A Bíblia não descreve diretamente sua aparência física, mas o contexto histórico de Cirene, aliado à presença de outros africanos na liderança da igreja primitiva como Simeão chamado Níger fortalece a compreensão de que homens negros participaram ativamente da expansão do cristianismo desde seus primeiros anos.
A importância de Lúcio vai muito além de uma simples menção nominal. Antioquia foi o primeiro grande centro missionário do cristianismo gentílico. Foi ali que os seguidores de Jesus Cristo passaram a ser chamados de “cristãos” pela primeira vez (Atos 11:26).
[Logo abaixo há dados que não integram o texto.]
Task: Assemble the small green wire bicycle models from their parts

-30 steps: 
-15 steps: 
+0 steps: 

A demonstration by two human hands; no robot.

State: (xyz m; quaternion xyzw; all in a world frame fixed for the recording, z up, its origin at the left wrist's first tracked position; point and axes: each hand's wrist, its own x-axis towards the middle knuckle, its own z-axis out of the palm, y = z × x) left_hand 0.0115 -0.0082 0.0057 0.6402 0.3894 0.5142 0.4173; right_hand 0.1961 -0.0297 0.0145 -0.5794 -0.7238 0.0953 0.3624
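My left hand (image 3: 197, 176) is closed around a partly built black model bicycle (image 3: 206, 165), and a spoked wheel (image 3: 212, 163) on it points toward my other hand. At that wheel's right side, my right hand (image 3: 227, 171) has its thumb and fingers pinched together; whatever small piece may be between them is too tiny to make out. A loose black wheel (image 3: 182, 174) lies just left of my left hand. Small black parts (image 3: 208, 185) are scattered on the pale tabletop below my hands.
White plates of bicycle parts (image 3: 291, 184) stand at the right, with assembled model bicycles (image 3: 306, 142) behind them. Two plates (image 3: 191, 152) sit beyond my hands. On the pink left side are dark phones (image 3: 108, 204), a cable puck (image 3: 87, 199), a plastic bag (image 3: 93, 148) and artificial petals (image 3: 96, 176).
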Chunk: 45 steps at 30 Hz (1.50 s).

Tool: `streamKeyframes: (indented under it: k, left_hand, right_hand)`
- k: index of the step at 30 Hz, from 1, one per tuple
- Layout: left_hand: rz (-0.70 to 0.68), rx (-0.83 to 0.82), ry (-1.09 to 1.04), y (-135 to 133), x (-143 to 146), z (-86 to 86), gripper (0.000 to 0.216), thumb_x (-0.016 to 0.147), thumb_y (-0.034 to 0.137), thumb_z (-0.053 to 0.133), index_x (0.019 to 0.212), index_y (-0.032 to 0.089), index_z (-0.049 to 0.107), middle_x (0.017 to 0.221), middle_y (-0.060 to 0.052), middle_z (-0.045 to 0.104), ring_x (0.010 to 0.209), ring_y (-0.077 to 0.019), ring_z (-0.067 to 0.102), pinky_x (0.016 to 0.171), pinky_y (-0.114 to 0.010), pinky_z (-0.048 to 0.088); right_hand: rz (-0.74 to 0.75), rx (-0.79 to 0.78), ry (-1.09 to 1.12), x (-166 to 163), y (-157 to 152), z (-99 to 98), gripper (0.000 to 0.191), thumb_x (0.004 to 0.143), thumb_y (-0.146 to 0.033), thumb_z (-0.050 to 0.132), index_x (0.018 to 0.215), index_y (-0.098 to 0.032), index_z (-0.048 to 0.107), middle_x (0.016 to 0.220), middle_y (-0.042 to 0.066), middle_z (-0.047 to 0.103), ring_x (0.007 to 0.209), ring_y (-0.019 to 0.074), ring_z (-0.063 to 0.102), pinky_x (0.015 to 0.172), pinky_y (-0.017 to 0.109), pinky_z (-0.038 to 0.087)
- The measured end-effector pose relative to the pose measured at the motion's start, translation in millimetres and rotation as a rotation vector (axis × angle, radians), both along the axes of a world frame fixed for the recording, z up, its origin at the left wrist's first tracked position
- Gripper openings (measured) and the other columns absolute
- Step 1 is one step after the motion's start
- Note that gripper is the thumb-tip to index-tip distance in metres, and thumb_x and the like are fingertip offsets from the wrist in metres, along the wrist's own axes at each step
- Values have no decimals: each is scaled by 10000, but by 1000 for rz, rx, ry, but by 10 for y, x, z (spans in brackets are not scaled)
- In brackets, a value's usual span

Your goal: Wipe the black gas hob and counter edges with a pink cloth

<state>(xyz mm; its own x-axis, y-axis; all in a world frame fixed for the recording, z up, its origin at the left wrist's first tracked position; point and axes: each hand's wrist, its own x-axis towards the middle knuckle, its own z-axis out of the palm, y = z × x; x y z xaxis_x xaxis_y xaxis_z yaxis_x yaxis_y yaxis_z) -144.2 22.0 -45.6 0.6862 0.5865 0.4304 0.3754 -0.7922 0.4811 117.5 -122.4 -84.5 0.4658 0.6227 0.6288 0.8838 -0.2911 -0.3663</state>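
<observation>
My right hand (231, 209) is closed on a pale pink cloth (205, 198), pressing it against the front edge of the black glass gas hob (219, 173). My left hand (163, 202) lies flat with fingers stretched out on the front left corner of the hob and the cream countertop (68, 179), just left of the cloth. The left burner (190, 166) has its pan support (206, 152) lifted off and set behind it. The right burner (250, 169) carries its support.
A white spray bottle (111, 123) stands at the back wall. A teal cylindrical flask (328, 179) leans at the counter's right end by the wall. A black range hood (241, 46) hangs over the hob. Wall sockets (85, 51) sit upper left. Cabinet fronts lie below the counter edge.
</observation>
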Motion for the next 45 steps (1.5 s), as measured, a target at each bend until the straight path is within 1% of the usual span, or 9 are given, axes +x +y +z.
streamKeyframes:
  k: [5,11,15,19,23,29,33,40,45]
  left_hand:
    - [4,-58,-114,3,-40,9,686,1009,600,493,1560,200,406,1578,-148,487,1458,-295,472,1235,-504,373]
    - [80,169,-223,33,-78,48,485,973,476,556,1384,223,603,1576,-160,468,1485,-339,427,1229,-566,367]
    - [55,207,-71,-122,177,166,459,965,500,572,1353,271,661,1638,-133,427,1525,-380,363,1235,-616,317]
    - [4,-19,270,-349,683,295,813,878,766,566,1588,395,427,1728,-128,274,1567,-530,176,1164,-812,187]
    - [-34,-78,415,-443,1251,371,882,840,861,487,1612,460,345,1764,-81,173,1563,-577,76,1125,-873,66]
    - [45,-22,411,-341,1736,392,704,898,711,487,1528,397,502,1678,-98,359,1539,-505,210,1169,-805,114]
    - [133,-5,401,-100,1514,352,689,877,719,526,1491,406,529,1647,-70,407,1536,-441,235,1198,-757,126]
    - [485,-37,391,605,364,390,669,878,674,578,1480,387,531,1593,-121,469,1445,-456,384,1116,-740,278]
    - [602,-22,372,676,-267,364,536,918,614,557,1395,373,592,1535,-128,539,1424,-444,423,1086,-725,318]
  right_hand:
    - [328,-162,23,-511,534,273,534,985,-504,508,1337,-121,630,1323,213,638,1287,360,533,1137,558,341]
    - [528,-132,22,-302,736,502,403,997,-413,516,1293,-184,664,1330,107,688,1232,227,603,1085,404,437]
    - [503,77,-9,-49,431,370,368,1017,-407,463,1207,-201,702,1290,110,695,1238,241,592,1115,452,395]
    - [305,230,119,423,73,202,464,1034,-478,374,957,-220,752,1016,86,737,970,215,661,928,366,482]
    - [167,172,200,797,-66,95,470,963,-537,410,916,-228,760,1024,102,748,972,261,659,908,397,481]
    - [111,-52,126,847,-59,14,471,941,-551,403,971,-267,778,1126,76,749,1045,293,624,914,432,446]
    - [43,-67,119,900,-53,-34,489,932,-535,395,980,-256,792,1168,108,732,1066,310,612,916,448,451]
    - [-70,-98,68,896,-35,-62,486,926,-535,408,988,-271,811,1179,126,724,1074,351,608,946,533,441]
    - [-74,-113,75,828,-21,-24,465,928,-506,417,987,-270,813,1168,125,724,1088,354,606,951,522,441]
Também foi em Antioquia que nasceu a grande missão evangelística que levaria a mensagem cristã para diversas nações.
Nesse ambiente, Lúcio aparece não como um visitante ocasional, mas como um dos profetas e mestres responsáveis pela liderança espiritual da igreja. Isso revela que africanos não estavam à margem da fé cristã primitiva; eles ajudaram a construi-la.
Muitos estudiosos acreditam que os homens de Cirene tiveram participação decisiva na fundação da igreja de Antioquia. Em Atos 11:20, a Bíblia relata que alguns discípulos “de Chipre e Cirene” chegaram a Antioquia anunciando o evangelho aos gregos. Pouco depois, Lúcio surge entre os líderes da comunidade. Essa ligação histórica sugere fortemente que ele pode ter sido um dos pioneiros da igreja antioquina.
Assim, chamar Lúcio de Cirene de “fundador da Igreja de Antioquia” possui fundamento histórico e bíblico, especialmente ao reconhecer o papel missionário dos africanos de Cirene na formação daquela comunidade cristã.
A história de Lúcio desmonta a falsa ideia de que o cristianismo nasceu como uma religião europeia. Antes de chegar à Europa, a fé cristã já florescia entre africanos, judeus africanos e povos afro-asiáticos do Mediterrâneo antigo.
Lúcio de Cirene representa a presença negra nas origens da Igreja uma presença real, histórica e frequentemente esquecida.